A LDU, tradicionalmente cascuda em competições continentais, sabe jogar partidas desse tamanho. O Mirassol não pode entrar seduzido pelo cenário, acelerando todas as jogadas e deixando espaços como quem acredita que a emoção corrige o posicionamento. Não corrige. A inteligência precisa participar da festa.
Coragem não é atacar sem parar. Coragem também é entender qual batalha não pode ser perdida.
O melhor Mirassol possível contra a LDU não será necessariamente o time com todos os titulares durante o jogo inteiro. Será aquele que reconhecer os momentos da partida, controlar a ansiedade e chegar vivo ao apito final — vivo no confronto e, sobretudo, vivo para o que vem depois.

Há uma tentação compreensível de transformar a Libertadores na medida absoluta da temporada. Para torcida, jogadores e dirigentes, o torneio oferece visibilidade, prestígio e lembranças que atravessam gerações. Ninguém contará daqui a dez anos uma rodada qualquer de agosto com o mesmo brilho de uma noite continental.

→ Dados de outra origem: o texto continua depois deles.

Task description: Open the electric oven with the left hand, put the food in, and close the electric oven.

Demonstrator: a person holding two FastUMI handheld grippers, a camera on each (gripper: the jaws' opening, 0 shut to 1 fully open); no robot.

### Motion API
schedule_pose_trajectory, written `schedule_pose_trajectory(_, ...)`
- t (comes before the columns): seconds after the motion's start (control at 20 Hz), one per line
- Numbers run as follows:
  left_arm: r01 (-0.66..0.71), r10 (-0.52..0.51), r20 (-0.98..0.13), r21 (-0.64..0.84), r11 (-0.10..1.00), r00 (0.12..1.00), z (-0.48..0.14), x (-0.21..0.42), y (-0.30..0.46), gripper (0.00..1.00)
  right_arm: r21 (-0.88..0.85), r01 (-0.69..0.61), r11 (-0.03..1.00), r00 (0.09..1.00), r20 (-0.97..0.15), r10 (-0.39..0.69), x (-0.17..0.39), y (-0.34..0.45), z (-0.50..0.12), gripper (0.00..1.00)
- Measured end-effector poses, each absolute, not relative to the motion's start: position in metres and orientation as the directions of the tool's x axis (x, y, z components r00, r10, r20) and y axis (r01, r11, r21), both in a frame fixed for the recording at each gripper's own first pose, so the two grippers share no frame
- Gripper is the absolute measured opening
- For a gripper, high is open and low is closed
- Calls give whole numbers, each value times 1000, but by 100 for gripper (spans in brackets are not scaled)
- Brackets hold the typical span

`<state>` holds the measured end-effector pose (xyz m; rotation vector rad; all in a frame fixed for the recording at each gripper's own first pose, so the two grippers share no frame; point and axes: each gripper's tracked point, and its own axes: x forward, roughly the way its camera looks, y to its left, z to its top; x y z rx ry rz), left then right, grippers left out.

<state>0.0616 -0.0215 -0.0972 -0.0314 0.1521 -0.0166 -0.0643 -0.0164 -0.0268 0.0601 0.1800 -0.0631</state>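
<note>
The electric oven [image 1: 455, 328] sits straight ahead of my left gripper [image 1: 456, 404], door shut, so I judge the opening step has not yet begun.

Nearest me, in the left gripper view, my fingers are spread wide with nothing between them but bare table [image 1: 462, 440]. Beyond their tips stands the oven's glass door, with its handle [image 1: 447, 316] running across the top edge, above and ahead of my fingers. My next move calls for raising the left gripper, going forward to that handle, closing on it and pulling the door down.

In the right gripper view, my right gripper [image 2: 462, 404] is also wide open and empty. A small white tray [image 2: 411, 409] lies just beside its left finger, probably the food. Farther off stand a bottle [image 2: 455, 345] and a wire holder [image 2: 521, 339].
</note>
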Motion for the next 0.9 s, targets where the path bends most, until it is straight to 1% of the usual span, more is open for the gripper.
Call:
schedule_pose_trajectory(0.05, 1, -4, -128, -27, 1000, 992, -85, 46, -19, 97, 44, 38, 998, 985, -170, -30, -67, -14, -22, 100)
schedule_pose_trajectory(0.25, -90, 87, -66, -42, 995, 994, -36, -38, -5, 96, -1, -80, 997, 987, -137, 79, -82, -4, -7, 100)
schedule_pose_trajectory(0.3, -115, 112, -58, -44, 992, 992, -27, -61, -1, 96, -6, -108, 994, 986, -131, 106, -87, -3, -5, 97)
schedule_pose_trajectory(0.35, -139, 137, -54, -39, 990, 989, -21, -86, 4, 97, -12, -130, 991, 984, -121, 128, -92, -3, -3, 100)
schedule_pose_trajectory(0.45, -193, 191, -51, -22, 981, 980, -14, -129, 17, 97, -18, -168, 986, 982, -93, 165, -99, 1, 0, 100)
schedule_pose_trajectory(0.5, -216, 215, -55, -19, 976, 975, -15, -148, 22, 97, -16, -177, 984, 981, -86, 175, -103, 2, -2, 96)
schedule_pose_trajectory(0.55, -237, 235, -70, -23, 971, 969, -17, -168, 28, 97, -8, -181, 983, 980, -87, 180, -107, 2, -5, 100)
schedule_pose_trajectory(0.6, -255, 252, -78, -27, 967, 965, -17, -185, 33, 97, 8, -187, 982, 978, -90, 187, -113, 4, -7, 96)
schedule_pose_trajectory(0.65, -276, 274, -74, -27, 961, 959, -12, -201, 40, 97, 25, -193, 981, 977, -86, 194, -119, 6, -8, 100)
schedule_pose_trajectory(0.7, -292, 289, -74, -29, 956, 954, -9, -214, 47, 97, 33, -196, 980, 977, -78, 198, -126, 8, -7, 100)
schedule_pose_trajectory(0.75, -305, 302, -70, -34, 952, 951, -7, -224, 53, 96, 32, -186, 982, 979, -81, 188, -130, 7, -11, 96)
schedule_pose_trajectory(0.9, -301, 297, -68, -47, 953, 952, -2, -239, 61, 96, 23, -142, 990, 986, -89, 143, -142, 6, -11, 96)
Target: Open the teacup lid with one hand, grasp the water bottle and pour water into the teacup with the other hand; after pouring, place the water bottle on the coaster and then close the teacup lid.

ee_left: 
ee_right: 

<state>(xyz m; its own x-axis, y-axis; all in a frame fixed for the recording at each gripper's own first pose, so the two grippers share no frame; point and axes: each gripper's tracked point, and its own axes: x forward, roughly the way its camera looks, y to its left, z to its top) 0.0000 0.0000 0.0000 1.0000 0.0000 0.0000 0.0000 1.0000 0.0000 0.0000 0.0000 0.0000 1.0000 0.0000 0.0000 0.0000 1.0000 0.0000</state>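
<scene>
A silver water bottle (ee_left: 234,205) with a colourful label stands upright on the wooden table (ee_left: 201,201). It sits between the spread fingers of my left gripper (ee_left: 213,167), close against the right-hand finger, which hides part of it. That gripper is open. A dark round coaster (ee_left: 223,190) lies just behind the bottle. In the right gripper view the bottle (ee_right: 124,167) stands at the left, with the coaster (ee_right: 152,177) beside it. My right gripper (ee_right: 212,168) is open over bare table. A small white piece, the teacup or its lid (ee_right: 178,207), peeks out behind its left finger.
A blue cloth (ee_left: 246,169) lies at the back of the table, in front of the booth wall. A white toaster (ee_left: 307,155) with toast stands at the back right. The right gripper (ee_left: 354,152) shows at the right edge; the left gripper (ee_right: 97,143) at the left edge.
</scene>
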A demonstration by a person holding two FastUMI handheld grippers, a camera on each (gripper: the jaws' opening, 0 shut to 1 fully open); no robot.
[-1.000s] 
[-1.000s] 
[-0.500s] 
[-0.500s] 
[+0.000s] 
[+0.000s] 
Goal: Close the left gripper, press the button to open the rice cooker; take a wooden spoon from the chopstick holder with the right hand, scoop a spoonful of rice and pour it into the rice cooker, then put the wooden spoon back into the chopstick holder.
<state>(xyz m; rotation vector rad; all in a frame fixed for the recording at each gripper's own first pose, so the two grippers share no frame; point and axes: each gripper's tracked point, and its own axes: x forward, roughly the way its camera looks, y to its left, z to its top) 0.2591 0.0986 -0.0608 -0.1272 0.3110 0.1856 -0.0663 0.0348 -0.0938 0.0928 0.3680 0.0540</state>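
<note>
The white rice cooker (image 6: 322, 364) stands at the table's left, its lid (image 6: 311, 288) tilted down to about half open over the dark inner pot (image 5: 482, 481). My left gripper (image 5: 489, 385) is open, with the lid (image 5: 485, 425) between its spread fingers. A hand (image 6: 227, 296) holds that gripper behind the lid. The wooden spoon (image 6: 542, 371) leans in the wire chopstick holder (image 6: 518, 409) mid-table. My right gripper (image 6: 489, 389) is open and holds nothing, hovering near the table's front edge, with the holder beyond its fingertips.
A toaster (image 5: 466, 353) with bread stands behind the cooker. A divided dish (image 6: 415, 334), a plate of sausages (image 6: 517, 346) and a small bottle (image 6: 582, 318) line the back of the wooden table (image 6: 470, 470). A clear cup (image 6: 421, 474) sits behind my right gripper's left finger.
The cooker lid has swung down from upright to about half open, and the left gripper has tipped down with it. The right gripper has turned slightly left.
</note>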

Mas a diretoria não pode pensar como torcedor de arquibancada. Precisa olhar orçamento, elenco, calendário e impacto esportivo. Cair para a Série B depois de viver uma aventura na Libertadores seria uma troca ruim, por mais bonita que fosse a aventura. A conta apareceria em receitas menores, dificuldade para manter atletas e risco de desmontar o crescimento construído até aqui.
Uma noite épica não compensa um ano inteiro no escuro.
O Mirassol deve enfrentar a LDU com ambição, claro. Só não pode sair de campo acreditando que o destino da temporada se encerra ali. O jogo mais importante talvez não tenha hino continental, estádio em clima de gala ou fotografia para pôster. Talvez seja o próximo compromisso feio, tenso e truncado do Brasileirão, daqueles em que ninguém joga bem e um gol de canela vale mais do que qualquer discurso.
Se chegar a hora de escolher, não há dilema: a prioridade é permanecer na Série A. A Libertadores é o sonho que o Mirassol conquistou. O Brasileirão é o chão que impede esse sonho de virar queda livre.